» **What the task requires**
Check every line below, and copy those that include "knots".

[Records from a data collection]
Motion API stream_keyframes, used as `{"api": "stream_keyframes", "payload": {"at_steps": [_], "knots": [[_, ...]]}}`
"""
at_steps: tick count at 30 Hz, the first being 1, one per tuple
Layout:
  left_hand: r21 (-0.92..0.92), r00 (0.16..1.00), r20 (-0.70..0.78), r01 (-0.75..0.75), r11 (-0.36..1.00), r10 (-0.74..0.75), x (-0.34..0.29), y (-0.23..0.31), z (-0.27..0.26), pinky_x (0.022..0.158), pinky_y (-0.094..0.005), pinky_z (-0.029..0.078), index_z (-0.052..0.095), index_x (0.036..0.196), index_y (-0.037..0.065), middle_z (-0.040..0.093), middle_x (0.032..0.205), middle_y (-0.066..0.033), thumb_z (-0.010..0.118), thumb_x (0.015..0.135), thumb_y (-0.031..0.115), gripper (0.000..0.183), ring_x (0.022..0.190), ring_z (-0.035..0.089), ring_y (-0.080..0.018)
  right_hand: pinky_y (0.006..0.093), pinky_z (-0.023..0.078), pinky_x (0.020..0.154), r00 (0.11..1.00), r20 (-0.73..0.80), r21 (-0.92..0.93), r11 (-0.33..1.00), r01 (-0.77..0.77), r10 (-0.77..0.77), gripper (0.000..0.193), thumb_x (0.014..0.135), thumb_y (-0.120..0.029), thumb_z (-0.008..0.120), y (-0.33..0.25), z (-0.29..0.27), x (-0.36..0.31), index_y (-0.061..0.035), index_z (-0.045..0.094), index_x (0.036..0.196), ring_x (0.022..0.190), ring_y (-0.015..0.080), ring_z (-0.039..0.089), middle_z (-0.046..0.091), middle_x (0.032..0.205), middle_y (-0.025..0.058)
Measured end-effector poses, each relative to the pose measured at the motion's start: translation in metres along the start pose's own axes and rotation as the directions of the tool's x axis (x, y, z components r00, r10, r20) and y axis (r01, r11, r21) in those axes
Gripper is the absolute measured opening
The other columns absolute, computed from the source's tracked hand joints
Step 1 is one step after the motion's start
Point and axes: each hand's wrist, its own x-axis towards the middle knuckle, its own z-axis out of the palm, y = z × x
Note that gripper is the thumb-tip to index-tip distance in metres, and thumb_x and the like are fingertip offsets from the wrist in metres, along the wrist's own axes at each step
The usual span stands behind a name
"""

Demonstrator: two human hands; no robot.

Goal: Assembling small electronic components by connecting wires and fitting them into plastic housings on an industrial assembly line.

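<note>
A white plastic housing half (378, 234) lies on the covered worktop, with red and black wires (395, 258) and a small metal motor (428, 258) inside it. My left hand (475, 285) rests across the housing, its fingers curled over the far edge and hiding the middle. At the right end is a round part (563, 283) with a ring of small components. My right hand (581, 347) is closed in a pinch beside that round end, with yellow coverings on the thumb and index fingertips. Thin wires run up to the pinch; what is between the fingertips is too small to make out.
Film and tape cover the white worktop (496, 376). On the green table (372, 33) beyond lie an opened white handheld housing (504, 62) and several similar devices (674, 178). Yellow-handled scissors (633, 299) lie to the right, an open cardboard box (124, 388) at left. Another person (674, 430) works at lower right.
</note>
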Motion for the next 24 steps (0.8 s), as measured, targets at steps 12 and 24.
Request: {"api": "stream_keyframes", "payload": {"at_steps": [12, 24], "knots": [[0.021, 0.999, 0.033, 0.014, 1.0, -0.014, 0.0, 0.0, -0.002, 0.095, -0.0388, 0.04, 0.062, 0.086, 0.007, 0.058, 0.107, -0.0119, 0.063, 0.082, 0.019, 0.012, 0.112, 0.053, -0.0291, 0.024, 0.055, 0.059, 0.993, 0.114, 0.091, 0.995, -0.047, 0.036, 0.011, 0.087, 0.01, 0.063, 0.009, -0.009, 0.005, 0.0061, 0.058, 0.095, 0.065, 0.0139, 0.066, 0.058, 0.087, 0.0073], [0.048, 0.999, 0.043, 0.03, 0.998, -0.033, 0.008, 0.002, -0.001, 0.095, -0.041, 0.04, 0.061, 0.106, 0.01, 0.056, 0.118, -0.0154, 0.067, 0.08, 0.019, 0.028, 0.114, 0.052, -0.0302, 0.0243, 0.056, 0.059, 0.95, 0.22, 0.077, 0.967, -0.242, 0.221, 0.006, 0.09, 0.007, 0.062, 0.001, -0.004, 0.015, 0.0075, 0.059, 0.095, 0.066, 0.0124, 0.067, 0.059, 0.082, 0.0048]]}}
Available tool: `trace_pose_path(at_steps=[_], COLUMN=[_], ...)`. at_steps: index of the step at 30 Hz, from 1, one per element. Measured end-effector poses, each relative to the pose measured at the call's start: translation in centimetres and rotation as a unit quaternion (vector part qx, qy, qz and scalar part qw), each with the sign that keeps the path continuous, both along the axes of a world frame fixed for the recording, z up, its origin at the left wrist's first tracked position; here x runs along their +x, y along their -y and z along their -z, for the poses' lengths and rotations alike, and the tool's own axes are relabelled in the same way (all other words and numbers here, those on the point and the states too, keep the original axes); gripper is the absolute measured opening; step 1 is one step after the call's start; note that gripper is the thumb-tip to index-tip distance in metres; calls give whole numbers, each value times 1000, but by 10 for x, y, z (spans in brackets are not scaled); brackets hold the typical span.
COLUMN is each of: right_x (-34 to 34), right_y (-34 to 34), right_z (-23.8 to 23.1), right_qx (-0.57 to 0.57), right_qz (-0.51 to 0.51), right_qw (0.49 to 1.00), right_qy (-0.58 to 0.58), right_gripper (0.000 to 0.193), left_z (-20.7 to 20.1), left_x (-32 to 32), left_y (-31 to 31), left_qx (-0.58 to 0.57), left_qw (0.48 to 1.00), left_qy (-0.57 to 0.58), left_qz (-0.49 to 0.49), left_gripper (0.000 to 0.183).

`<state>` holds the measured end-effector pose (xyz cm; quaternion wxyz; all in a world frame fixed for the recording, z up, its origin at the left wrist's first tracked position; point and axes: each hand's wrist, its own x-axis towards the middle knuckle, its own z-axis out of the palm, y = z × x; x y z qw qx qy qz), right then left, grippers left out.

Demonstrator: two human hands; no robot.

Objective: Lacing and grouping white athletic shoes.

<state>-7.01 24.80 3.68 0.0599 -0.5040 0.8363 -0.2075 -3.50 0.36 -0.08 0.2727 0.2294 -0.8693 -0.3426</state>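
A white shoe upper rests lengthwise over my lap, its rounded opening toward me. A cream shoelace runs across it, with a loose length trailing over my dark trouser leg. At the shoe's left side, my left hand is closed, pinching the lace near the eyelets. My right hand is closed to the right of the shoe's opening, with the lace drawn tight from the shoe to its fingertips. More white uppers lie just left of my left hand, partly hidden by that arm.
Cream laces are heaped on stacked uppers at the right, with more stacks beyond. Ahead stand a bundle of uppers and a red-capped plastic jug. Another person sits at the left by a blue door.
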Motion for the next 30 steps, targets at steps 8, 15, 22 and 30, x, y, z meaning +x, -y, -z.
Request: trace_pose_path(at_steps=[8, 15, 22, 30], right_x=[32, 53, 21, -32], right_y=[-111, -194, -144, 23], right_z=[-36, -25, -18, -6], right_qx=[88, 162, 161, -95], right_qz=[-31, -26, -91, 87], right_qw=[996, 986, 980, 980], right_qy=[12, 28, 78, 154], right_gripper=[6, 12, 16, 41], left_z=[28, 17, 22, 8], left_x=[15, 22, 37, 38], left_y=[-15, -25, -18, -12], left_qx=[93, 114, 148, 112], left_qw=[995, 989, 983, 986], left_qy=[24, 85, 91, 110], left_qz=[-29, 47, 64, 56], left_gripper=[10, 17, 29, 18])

» **Expected answer**
Motion API stream_keyframes, used as `{"api": "stream_keyframes", "payload": {"at_steps": [_], "knots": [[_, ...]]}}`
Request: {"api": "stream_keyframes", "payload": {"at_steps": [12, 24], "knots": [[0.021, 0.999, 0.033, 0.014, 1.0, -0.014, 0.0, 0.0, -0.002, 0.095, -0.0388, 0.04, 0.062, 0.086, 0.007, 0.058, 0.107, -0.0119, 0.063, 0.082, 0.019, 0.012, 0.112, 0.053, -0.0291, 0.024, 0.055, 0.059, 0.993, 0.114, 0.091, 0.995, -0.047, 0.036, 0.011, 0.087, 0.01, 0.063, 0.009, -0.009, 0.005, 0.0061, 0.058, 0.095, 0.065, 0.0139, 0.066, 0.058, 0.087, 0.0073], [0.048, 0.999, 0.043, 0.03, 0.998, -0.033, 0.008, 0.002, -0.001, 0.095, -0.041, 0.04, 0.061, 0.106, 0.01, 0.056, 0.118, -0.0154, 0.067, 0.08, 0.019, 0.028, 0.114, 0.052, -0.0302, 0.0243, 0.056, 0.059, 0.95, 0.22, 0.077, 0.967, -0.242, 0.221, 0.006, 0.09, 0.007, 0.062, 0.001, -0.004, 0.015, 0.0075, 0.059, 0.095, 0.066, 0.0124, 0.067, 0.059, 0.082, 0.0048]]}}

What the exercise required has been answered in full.